Well, then, how about the claim that Tim LaHaye is a "disciple" of Schaeffer's? Certainly LaHaye has expressed a debt to Schaeffer, but I'd like Sharlet (or anyone) to show me something in LaHaye's writing that indicates that influence. I must admit that I have not been able to discern, in my readings of the Left Behind books, much evidence that they were shaped by long evenings before L'Abri's roaring fireplace, immersed in endless discussions of Western art's passage from Giotto to Leonardo to Picasso, or of the varieties of existentialism from Kierkegaard and Dostoevsky to Sartre and Beckett—discussions punctuated by long sessions spent intently listening to Mozart and Beethoven… . Kinda hard to imagine LaHaye digging that party. But maybe I've missed something.

This could go on and on. L'Abri a "madrasah" for fundamentalists? Schaeffer's decades–long emphasis on the value, as well as the influence, of European high culture set him at odds with fundamentalism. L'Abri a place to study some imaginary early Christian America? Again, Schaeffer's lifelong primary focus was on European culture, though he had a few things to say about American history. Most absurd of all, a straight line of influence from Rushdoony through Schaeffer to LaHaye? How then to account for the obvious fact that, as I have tried to explain elsewhere, Rushdoony and LaHaye hold utterly opposing views about the Second Coming and its meaning for political life?

Note this: all those errors are in two sentences of Sharlet's essay. And, further, note this: Sharlet's job (on the website he edits, The Revealer) is to report on religion in the press.

One of the pleasures of reading the current crop of books and articles against fundamentalism, or against religion in general, is collecting howlers—wildly inaccurate, fanciful statements about the objects of critique.
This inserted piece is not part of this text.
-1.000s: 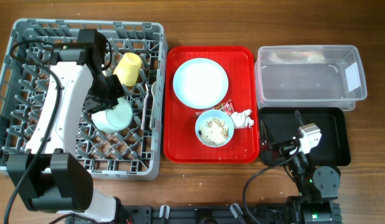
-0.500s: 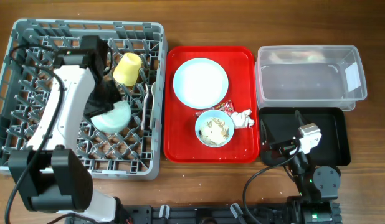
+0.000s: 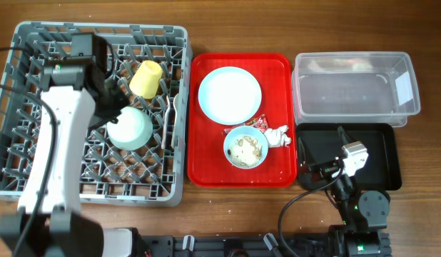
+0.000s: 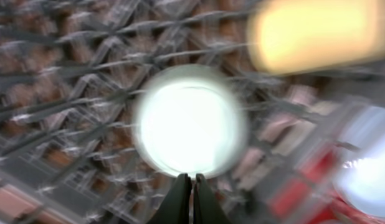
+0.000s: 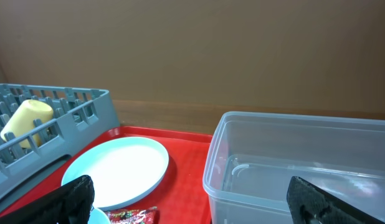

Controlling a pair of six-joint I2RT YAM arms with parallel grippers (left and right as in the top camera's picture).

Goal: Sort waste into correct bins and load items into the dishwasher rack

In an editorial I link to above, John Wilson mentions Lee Silver's claim, in his book Challenging Nature, that "American Christian evangelicals … believe that God in the form of Jesus Christ will grant them an eternal afterlife only if they work sufficiently hard to persuade non–Christians to become evangelicals themselves." This is sadly typical of the depth of research these critics of religion have undertaken. Thus the opening line of Terry Eagleton's response, in the London Review of Books, to Richard Dawkins's The God Delusion: "Imagine someone holding forth on biology whose only knowledge of the subject is the Book of British Birds, and you have a rough idea of what it feels like to read Richard Dawkins on theology."